Я с умным видом кивнула, мысленно восхитившись хитростью покойного баронета. А он и впрямь хорошо придумал — создать отвлекающий маневр в виде сложной магической защиты, а сам артефакт благополучно спрятать в другом месте, ведь никому и в голову не придет, что это лишь обманка, пустышка...
— В общем, мы попытаемся выяснить, что это за защита и как ее снять, — подытожила Анабелл и оторвалась от задумчивого созерцания окон дома напротив. — А ты пока сосредоточься на театре. У тебя же первое выступление через два дня... Но должна сказать, что через неделю нас пригласили на прием к Саммерсонам. Этот вечер нельзя будет пропустить... Послезавтра к нам придет портниха: у тебя очередная примерка свадебного платья. И последнее — я освобожусь через полчаса. Будем продолжать учиться танцевать кадриль.
С этими словами она вновь склонилась над колонками цифр, давая понять, что ценных указаний больше не последует и аудиенция окончена.
* * *
Я последовала ее совету и сосредоточилась на грядущем выступлении. Рассказывать о "Знаке равных" Анабелл я по-прежнему не собиралась, и меня целиком устраивало, что в ближайшее время Путешественники будут заняты в Корнуолле. Джеймс в театре больше не появлялся, и мои репетиции проходили совершенно спокойно. Но самой себе я врать не могла и честно призналась, что постоянно неосознанно вытягивала голову в сторону дверей, едва на пороге зрительного зала показывалось новое лицо. Да, с чисто рациональной точки зрения было хорошо, что Джеймс не приходил — уменьшалась опасность быть разоблаченной и всё такое... Но в то же время я мечтала снова увидеть его. Мечтала снова заговорить с ним, ощутить это небывалое волнение, снова устроить словесную пикировку...
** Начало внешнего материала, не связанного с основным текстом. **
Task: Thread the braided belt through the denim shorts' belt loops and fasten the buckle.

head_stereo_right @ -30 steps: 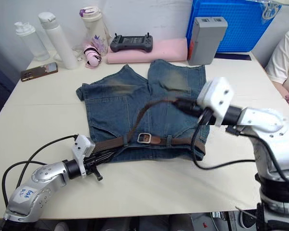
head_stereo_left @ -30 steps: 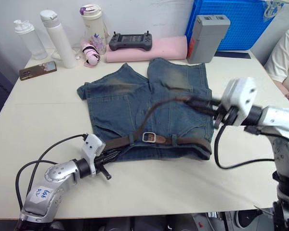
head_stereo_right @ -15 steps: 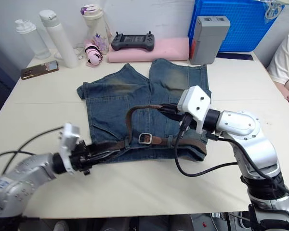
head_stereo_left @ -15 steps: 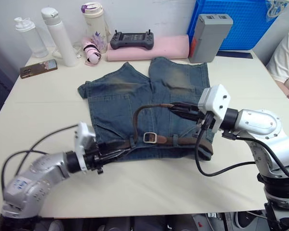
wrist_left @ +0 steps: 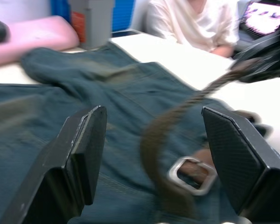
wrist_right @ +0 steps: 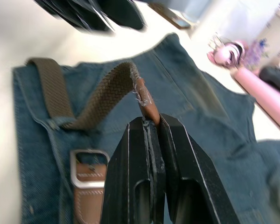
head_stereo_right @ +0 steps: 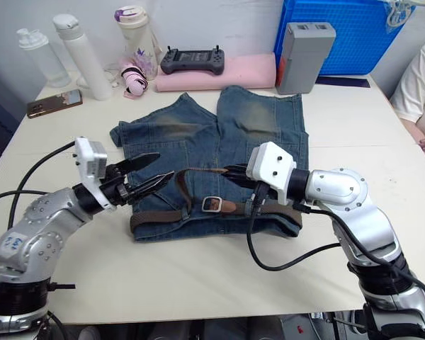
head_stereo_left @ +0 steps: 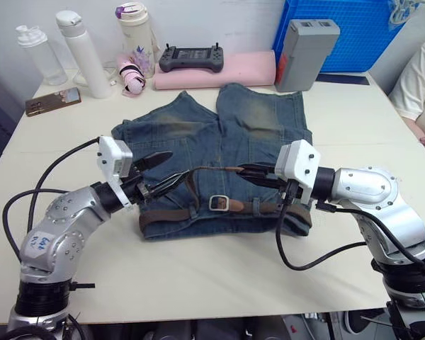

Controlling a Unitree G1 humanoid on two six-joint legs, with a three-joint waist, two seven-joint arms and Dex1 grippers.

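Left gripper (head_stereo_left: 158, 172) lifted off waistband, now spread wide, empty | right gripper (head_stereo_left: 246, 172) clamps flat tip of dark brown braided belt (head_stereo_left: 198, 172) over faded blue denim shorts (head_stereo_left: 177, 142) mid-table | silver buckle (head_stereo_left: 219, 202) on waistband

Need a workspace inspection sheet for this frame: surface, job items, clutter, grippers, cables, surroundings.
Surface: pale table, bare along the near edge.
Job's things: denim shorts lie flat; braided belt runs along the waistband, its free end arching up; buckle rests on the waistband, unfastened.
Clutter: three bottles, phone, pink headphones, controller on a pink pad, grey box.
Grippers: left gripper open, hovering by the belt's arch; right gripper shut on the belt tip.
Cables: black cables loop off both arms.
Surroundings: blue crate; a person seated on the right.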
Зато я видела Майкла — после собственной репетиции, когда спустилась по ступенькам к наемной карете, в которой меня ждала Анабелл, то увидела, как он вышел из театра вместе со своей пассией, громко над чем-то смеясь. На Маргарет было темно-красное пальто, шляпка с перьями и боа, и на фоне бледных светловолосых англичанок она смотрелась яркой экзотичной птицей, по ошибке залетевшей в голубятню. Майкл был так же идеален, как и всегда. Не пара — картинка.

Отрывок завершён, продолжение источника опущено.